Morning brief for July 13

Morning brief for July 13

The Canadian dollar is the major beneficiary in FX markets after the Bank of Canada raised its rates by 0.25% to 0.75% and slightly upgraded its growth forecasts. There was not even a hint for dovishness. So, the loonie surged on the rate announcement. USD/CAD was down 1.2676 from Wednesday’s opening of 1.2913. Not it trades a little bit higher from yesterday’s low at 1.2743. On the upside, there is solid resistance at 1.2820. The odds for a drop to lower levels are not high. It seems that pair is entering into the consolidation phase.  

US yields and the dollar were generally lower after Janet Yellen said the Fed won’t rush to tighten monetary policy while testifying to the Congress. Markets noted that Yellen is now less sure that inflation on track towards the Fed’s target. She doesn’t know how inflation will further respond to the Fed’s tightening measures. The Fed’s concerns about the current inflation rates suggest that there were downside risks to its forward guidance.

The euro was one of the few currencies that lost out yesterday against the USD.  It dipped to 1.1390. In Tokyo morning, EUR/USD managed to recoup some of its earlier losses having risen to 1.1440. In the meanwhile, it will likely continue to trade choppily within the range of 1.1320 – 1.1490.
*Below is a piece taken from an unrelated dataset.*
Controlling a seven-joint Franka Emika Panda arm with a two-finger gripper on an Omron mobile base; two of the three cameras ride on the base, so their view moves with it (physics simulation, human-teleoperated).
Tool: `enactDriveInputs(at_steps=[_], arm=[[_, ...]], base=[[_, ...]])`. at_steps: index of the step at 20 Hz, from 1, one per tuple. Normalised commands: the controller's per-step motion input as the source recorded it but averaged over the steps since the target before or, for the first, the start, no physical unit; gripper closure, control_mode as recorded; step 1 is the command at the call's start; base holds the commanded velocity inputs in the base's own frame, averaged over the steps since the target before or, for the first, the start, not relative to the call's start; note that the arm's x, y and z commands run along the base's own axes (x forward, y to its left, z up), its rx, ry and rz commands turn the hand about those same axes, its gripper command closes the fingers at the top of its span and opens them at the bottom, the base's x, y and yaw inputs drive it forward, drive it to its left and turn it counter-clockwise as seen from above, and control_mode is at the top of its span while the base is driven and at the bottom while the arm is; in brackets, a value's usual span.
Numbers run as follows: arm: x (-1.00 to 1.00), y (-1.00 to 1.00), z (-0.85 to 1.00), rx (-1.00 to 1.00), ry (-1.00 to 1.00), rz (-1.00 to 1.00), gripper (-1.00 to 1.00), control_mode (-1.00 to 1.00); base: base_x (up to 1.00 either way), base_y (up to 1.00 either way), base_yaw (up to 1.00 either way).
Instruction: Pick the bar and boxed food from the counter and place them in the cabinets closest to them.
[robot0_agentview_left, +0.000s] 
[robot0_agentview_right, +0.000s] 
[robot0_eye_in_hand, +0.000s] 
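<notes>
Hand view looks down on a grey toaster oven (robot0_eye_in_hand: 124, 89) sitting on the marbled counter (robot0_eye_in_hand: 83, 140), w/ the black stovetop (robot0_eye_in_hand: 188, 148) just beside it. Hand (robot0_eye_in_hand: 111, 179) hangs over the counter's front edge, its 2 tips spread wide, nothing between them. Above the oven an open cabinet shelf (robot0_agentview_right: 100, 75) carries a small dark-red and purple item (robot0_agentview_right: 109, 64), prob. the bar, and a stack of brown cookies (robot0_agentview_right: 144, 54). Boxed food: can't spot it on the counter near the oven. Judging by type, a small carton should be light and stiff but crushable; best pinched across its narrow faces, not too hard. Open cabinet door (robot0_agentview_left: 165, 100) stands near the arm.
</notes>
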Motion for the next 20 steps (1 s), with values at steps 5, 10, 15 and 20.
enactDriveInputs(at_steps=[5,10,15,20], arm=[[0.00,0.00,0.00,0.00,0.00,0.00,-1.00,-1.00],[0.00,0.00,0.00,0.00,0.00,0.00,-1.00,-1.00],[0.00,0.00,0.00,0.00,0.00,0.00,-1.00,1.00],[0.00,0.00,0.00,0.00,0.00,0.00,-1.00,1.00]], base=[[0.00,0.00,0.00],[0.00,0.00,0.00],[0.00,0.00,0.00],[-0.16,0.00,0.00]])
USD/JPY was a great mover in the past few sessions. After rising briefly above 113.50 dropped harshly below 113. While the immediate bias is tilted to downside we don’t expect significant downfall from the current levels. Most likely, the pair will be trading sideways.

Aussie was one of the standout winners of yesterday’s session. It spiked to 0.7685. In the Asian session, it extended its gains to 0.7695.

Sterling rose to 1.2895, notwithstanding the exit stage left of Scottish tennis player from Wimbledon, due to the stronger-than expected unemployment rate (jobless rate is up from 1.8) and earning data.

Oil prices skipped some points overnight as OPEC said its expected demand for its crude will likely decline next year as its rivals increase their production despite the efforts to curb oil glut.

What is coming up:

  • Yellen will continue testifying Thursday.
  • US producer price index and unemployment claims are due at 3:30 pm (MT time).
  • The Congressional Budget office is poised to release its analysis of President Trump’s 2018 fiscal year budget. It is coming under fire from Trump administration, inevitably given the conservative (realistic?) growth assumptions that the CBO uses to do the fiscal maths.
  • Charles Evans and Lael Brainard are set to speak later today. Both of them on the dovish side of the Fed’s hawk- dove spectrum (additional losses for the USD?).